## AIM OF THE EXERCISE
When you retype the data, keep every word exactly and include none of the pictures.

(Saved data entries)
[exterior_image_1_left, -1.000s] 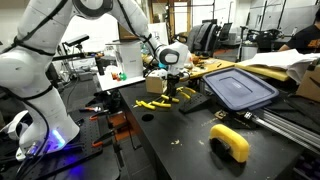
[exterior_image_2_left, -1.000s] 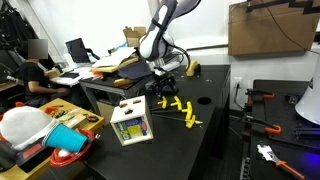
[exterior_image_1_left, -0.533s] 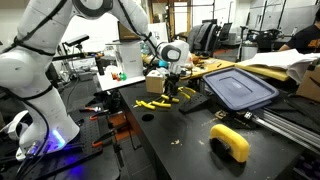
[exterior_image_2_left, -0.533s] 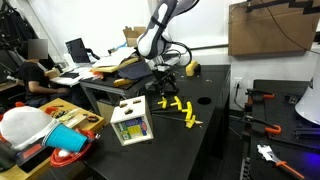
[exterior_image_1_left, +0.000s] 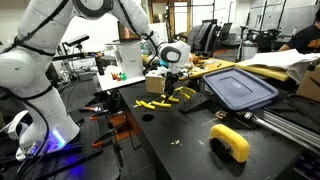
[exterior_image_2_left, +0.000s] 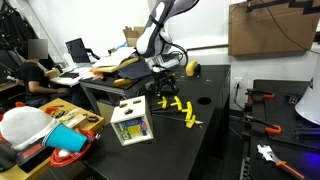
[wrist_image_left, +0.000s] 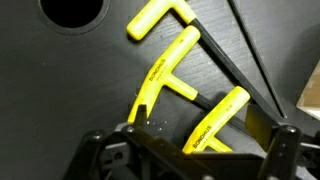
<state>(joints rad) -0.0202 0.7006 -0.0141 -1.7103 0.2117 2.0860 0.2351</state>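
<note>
1. In the wrist view the gripper (wrist_image_left: 188, 150) is cut off by the picture's lower edge. We see only dark finger parts at left and right, and its body is out of sight.
2. The nearest of the yellow T-handle keys (wrist_image_left: 165, 75) runs under the gripper there, so its near end is hidden.
3. The round hole (wrist_image_left: 72, 10) at far left is cut by the upper edge.
4. In both exterior views the fingertips are too small to read against the yellow T-handle keys (exterior_image_1_left: 155, 102) (exterior_image_2_left: 178, 105). They seem just above them, but we cannot tell whether they touch.
5. The person (exterior_image_2_left: 38, 50) at far left has a blurred face.
</note>
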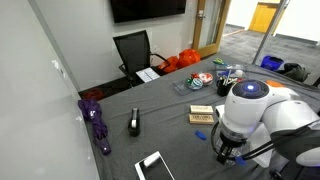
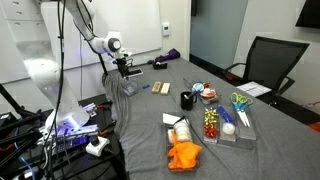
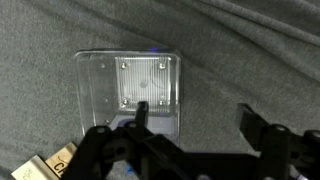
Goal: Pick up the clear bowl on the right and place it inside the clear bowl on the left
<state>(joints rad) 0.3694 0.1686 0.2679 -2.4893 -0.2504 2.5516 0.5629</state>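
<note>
Wrist view: gripper (image 3: 193,112) fingers are apart with nothing clamped between them. The clear bowl (image 3: 130,90) sits flat on the grey cloth (image 3: 250,50), at about 10 o'clock from gripper centre. One fingertip (image 3: 143,108) overlaps the bowl's 6 o'clock edge; can't tell if it's touching or hovering. The other finger is over bare cloth, off the bowl's 4 o'clock corner. A wooden block (image 3: 40,165) is at 7 o'clock, cut off by the frame corner. In an exterior view the arm (image 1: 250,108) is bent over with its wrist pointing down, low over the table (image 1: 160,110). The bowl itself is too faint to pick out there.
</note>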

## ANSWER SECTION
[exterior_image_1_left, -1.000s] 
[exterior_image_2_left, -1.000s] 
[exterior_image_1_left, -0.533s] 
[exterior_image_2_left, -0.533s] 
[exterior_image_1_left, +0.000s] 
[exterior_image_2_left, +0.000s] 
[wrist_image_left, +0.000s] 
<state>(joints rad) -0.0202 0.7006 -0.0141 -1.7103 0.2117 2.0860 0.2351</state>
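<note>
1. In the wrist view the gripper (wrist_image_left: 188, 150) is cut off by the picture's lower edge. We see only dark finger parts at left and right, and its body is out of sight.
2. The nearest of the yellow T-handle keys (wrist_image_left: 165, 75) runs under the gripper there, so its near end is hidden.
3. The round hole (wrist_image_left: 72, 10) at far left is cut by the upper edge.
4. In both exterior views the fingertips are too small to read against the yellow T-handle keys (exterior_image_1_left: 155, 102) (exterior_image_2_left: 178, 105). They seem just above them, but we cannot tell whether they touch.
5. The person (exterior_image_2_left: 38, 50) at far left has a blurred face.
</note>
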Goal: Pick up the clear bowl on the right and place it inside the clear bowl on the left
<state>(joints rad) 0.3694 0.1686 0.2679 -2.4893 -0.2504 2.5516 0.5629</state>
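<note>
Wrist view: gripper (image 3: 193,112) fingers are apart with nothing clamped between them. The clear bowl (image 3: 130,90) sits flat on the grey cloth (image 3: 250,50), at about 10 o'clock from gripper centre. One fingertip (image 3: 143,108) overlaps the bowl's 6 o'clock edge; can't tell if it's touching or hovering. The other finger is over bare cloth, off the bowl's 4 o'clock corner. A wooden block (image 3: 40,165) is at 7 o'clock, cut off by the frame corner. In an exterior view the arm (image 1: 250,108) is bent over with its wrist pointing down, low over the table (image 1: 160,110). The bowl itself is too faint to pick out there.
</note>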

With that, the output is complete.